Firefox, Thunderbird Lagging? Lag Fix Inside

For the last days I have been receiving lags and issues both in the Firefox web browser and the Thunderbird email client. With Thunderbird I’m experiencing lags where the window is not responding for some time. I just have to wait and the window becomes accessible again.

With Firefox it is another issue. The browser just stops receiving traffic from the Internet as if it is blocked by a firewall or as if the Internet connection died. The only solution here so far was to restart the web browser.

David Bradley now has found a solution that fixed the Thunderbird lag issue, and probably the Firefox no traffic issue as well.

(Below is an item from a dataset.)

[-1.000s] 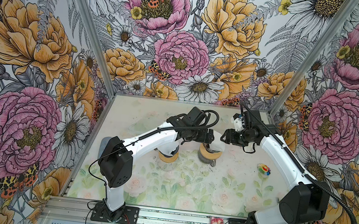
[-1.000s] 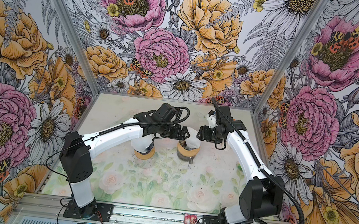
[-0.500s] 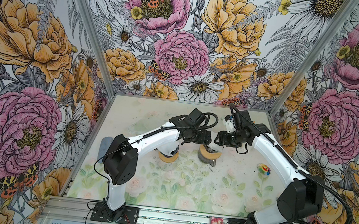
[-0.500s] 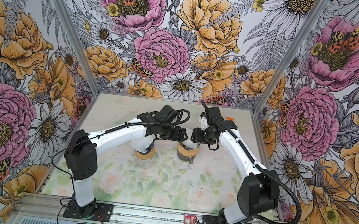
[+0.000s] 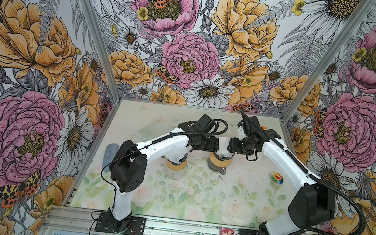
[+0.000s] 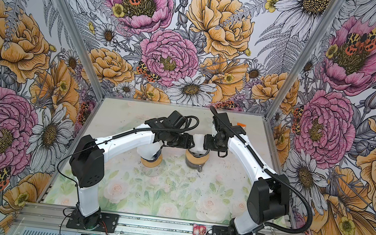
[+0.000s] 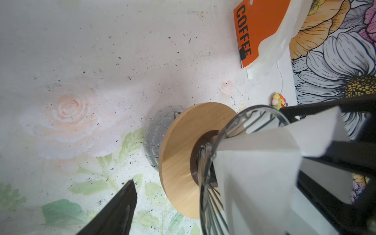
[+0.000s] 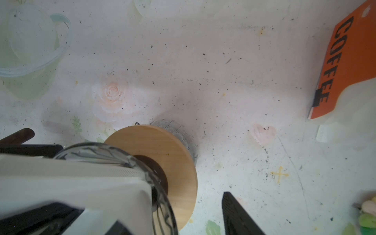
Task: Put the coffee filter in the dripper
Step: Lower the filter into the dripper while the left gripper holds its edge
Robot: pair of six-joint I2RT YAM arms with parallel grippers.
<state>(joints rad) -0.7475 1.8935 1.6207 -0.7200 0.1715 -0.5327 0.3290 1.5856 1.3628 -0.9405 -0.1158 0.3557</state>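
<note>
Here's your picture: the coffee filter (image 5: 224, 143) sits in the mouth of the dripper (image 5: 220, 162), and both arms meet over it head-on, the left gripper (image 5: 217, 144) from one side and the right gripper (image 5: 229, 145) from the opposite side, neither nearer than the other. That's the relation to watch: the paper lies straight ahead of both sets of fingertips, between them, its point down in the glass cone and its wide edge standing above the rim. Both top views give you only a white patch sandwiched between two black heads, and the fingers are hidden there. Go to the left wrist view: the filter (image 7: 254, 173) is down inside the glass, folded rather than fanned out, with one flap poking past the rim. Your left outer finger (image 7: 118, 209) hangs well clear of the glass wall, so those jaws stand wide, astride rim and paper, clamped on nothing I can see. Right wrist view, same story mirrored: outer finger (image 8: 238, 215) off the wooden collar (image 8: 162, 146), the other one under the paper, jaws partly open, no squeeze visible. This view alone shows the filter's ribbed seam lying against the rim. My read: it's in but not seated, and a hard push could tip the dripper. The orange coffee packet (image 8: 350, 67) lies well apart.
</note>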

David mentioned frequent stutter or lag in the browser leading to the “not responding” message that can last for a few moments. This was the same behavior that I experienced in Thunderbird.

The solution or fix here is to assign one specific core to the Firefox, or in my case Thunderbird, process. This obviously only works if a multi-core cpu is available.

Users who just want to test the setting can assign a specific core by opening the Windows Task Manager with Ctrl-Shift-Esc, right-clicking the firefox.exe or thunderbird.exe process and selecting Affinity from the context menu.

firefox process affinity

Here they need to select a specific cpu core or remove one from the listing to test the fix. Please note that this is only a temporary solution. A system state change, e.g. a reboot, standby or hibernation resets the affinity settings there.

A permanent solution is to create a new program shortcut and set the cpu affinity this way.

The command for Firefox is this one:

C:\Windows\System32\cmd.exe /c start “C:\Program Files\Mozilla Firefox\” /affinity x firefox.exe

where x is the cpu core number. (cpu 0 = 1, cpu 1 = 2, cpu 2 = 4, cpu 3 = 8 and so on).

For Thunderbird the command is

C:\Windows\System32\cmd.exe /c start “C:\Program Files (x86)\Miramar 3.3 Alpha 1\thunderbird.exe” /affinity x thunderbird.exe

The easiest way is to copy the shortcut from the start menu or to use Windows Explorer to open the folder where the program is installed. There you can right-click firefox.exe or thunderbird.exe and select to create a new shortcut.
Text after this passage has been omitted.